▶ **Task to complete**: Please reproduce all of the data below exactly, leaving each picture out.
++++ Dataset extract ++++
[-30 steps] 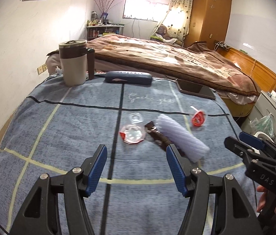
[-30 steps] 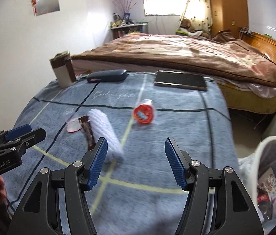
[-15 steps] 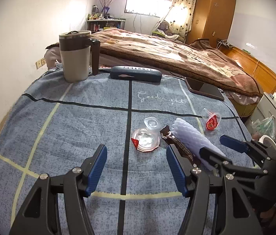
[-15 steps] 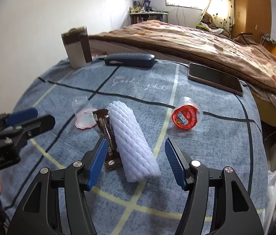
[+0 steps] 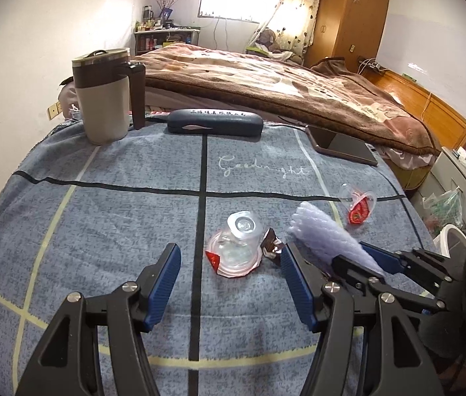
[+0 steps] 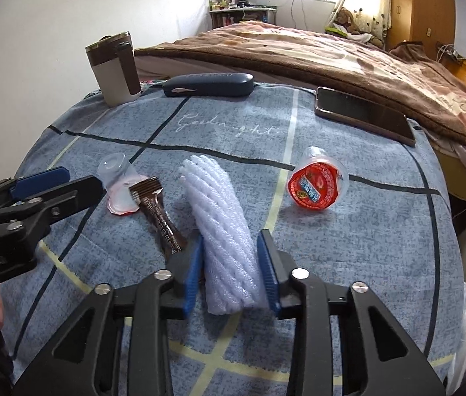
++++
▶ **Result of the exercise**:
[-30 steps] 
[-30 steps] 
[-15 steps] 
[-15 steps] 
[+0 steps] 
[+0 steps] 

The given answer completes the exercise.